And therefore I could heartily wish, that such young persons as hear me now, would lodge this one observation deep in their minds; viz. that God and nature have joined wisdom and virtue by such a near cognation, or rather such an inseparable connection, that a wise, a prudent, and an honourable old age, is seldom or never found, but as the reward and effect of a sober, a virtuous, and a well-spent youth.

4. I descend now to the fourth and last thing proposed; namely, The judgment, or rather the state and condition penally consequent upon the persons here charged by the apostle with idolatry; which is, That they were without excuse.
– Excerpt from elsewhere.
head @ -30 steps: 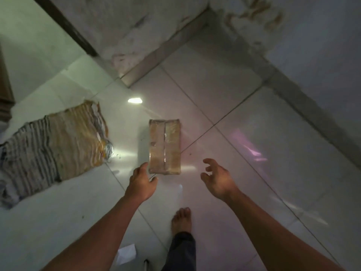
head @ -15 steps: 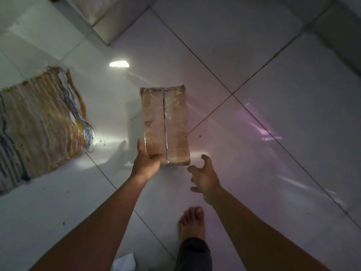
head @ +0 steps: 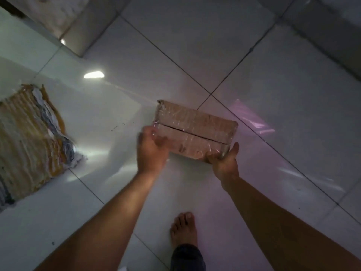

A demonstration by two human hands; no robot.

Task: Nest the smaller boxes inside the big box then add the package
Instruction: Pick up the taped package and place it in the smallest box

After the commission of sin, it is natural for the sinner to apprehend himself in danger, and, upon such apprehension, to provide for his safety and defence; and that must be one of these two ways: viz. either by pleading his innocence, or by using his power. But since it would be infinitely in vain for a finite power to contend with an infinite; innocence, if any thing, must be his plea; and that must be, either by an absolute denial, or, at least, by an extenuation or diminution of his sin. Though indeed this course will be found altogether as absurd as the other could be; it being every whit as irrational for a sinner to plead his innocence before omniscience, as it would

be to oppose his power to omnipotence. However, the last refuge of a guilty person, is to take shelter under an excuse; and so to mitigate, if he cannot divert the blow. It was the method of the great pattern and parent of all sinners, Adam, first to hide, and then to excuse himself; to wrap the apple in the leaves, and to give his case a gloss at least, though not a defence. But now, when the sinner shall be stripped of this also, have all his excuses blown away, be stabbed with his own arguments, and, as it were, sacrificed upon that very altar which he fled to for succour, this surely is the height and crisis of a forlorn condition. Yet this was the case of the malefactors who stand here arraigned in the text; this was the consummation of their doom, that they were persons, not only unfit for a pardon, but even for a plea.

Now an excuse, in the nature of it, imports these two things.

1. The supposition of a sin.

2. The extenuation of its guilt.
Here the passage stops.